We live in unprecedented times, Drinan notes, calling my attention to the volatile, post-inaugural political climate. Even as an Australian, she recognizes the sinister implications of the current US administration, having worked with Americans who can’t believe the intricacies of her government-funded psychosocial work—specifically, the personalized care she’s able to give patients regardless of their economic standing. “We’re seeing the ramifications of this compounded greed, the wealth disparity formed by late-stage capitalism.” Drinan emphasizes the importance of physical work, of finding a way (any way) to foster bodily connection in a world designed to separate us from ourselves.

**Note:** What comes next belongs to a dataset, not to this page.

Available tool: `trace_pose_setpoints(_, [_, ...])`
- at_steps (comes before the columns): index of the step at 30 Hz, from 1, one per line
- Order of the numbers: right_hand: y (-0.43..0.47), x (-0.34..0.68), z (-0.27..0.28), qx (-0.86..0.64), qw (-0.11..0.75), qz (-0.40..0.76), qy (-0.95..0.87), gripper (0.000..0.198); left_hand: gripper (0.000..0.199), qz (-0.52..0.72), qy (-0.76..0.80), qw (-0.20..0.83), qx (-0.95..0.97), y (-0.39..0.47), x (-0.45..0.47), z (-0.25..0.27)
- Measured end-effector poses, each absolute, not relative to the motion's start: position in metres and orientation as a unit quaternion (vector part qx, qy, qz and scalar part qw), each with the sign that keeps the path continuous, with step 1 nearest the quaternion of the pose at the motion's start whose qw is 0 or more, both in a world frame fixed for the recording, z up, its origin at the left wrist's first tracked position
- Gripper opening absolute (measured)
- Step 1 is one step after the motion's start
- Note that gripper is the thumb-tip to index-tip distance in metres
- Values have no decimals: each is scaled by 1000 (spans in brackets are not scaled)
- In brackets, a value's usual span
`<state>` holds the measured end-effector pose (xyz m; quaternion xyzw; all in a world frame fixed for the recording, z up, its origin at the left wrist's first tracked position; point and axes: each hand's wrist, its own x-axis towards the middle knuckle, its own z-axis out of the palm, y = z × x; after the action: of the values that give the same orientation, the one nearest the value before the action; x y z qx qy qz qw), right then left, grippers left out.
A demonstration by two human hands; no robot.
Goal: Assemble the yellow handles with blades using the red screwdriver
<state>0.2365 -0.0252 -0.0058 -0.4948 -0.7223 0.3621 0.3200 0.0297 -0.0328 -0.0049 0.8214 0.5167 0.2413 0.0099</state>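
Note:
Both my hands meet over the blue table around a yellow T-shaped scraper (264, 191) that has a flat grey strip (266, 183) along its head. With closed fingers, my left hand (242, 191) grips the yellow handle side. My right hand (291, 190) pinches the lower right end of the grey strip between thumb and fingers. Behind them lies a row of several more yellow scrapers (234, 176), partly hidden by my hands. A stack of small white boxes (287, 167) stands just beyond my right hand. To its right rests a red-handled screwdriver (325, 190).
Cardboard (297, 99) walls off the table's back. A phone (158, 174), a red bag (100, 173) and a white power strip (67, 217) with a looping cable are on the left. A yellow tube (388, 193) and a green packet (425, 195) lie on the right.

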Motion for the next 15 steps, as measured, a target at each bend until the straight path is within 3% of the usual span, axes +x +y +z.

So much of the tension splayed throughout Drinan’s paintings represents contradiction: there is a need for discomfort in the process of personal growth, but no room for it in the world of physical and psychological care. We feel shame when we feel lost because we lack communal support, but shame, isolation, and nakedness in the face of hardship may be among the most fated human experiences of them all. Becoming Somewhere Else blends personal evolution and the progression of time. Drinan’s paintings allow distress and childlike excitement to exist in the same room; an unpunishable kind of chaos. Her work implies the most unsettling interferences can also be the most restorative—hope is just as alive in moments of pain as it is in moments of serenity. Sarah Drinan will make you understand why our messes are methods of connection. I’ll show you mine if you show me yours.